Quality Scoring

Quality scoring helps evaluate the reliability of cell type annotations. CASSIA provides automated scoring functionality through the runCASSIA_score_batch function, which analyzes the reasoning and evidence behind each annotation.

Running Quality Scoring

Basic Usage

runCASSIA_score_batch(
    input_file = "my_annotation_full.csv",
    output_file = "my_annotation_scored.csv",
    max_workers = 4,
    model = "anthropic/claude-3.5-sonnet",
    provider = "openrouter"
)
R

Parameter Details

  • Input/Output Files:

    • input_file: Path to the full annotation results (from runCASSIA_batch)
    • output_file: Where to save the scored results
  • Processing Parameters:

    • max_workers: Number of parallel scoring threads
    • Recommended: Use fewer workers than annotation step to avoid API limits if provider set to anthropic
  • Model Configuration:

    • Recommended model: anthropic/claude-3.5-sonnet
    • Recommended provider: openrouter

API Provider Considerations

OpenRouter

  • Advantages:
    • Higher rate limits
    • Easy to switch models
  • Setup:
    provider <- "openrouter"
    model <- "anthropic/claude-3.5-sonnet"
    
    R

Anthropic Direct

  • Considerations:
    • New users have usage limits
    • May need to reduce max_workers
    • Better for smaller datasets
  • Setup:
    provider <- "anthropic"
    model <- "claude-3-5-sonnet-20241022"
    
    R

Output Format

The scored output file contains:

  • Original annotation data
  • Quality scores (0-100)
  • Confidence metrics
  • Detailed reasoning for scores

Interpreting Scores

  • 90-100: High confidence, strong evidence
  • 76-89: Good confidence, adequate evidence
  • <75: Low confidence, need to run through Annotation Boost Agent and Compare Agent

Report Generation

Generate detailed reports from your analysis. This step typically follows after quality scoring.
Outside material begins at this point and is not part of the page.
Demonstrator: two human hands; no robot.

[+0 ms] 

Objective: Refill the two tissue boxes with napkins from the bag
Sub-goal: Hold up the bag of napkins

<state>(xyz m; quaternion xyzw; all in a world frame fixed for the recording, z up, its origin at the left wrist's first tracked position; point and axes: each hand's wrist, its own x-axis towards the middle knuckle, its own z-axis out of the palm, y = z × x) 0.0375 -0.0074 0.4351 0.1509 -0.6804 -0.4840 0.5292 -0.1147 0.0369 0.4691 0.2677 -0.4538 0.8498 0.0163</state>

The score report includes all outputs from CASSIA, including structured outputs, conversation histories, and quality scores.

Batch Reports from Scored Results

runCASSIA_generate_score_report(
  csv_path = "my_annotation_scored.csv",
  output_name = "CASSIA_reports_summary"
)
R

Generates individual reports and an index page from scored_results.csv.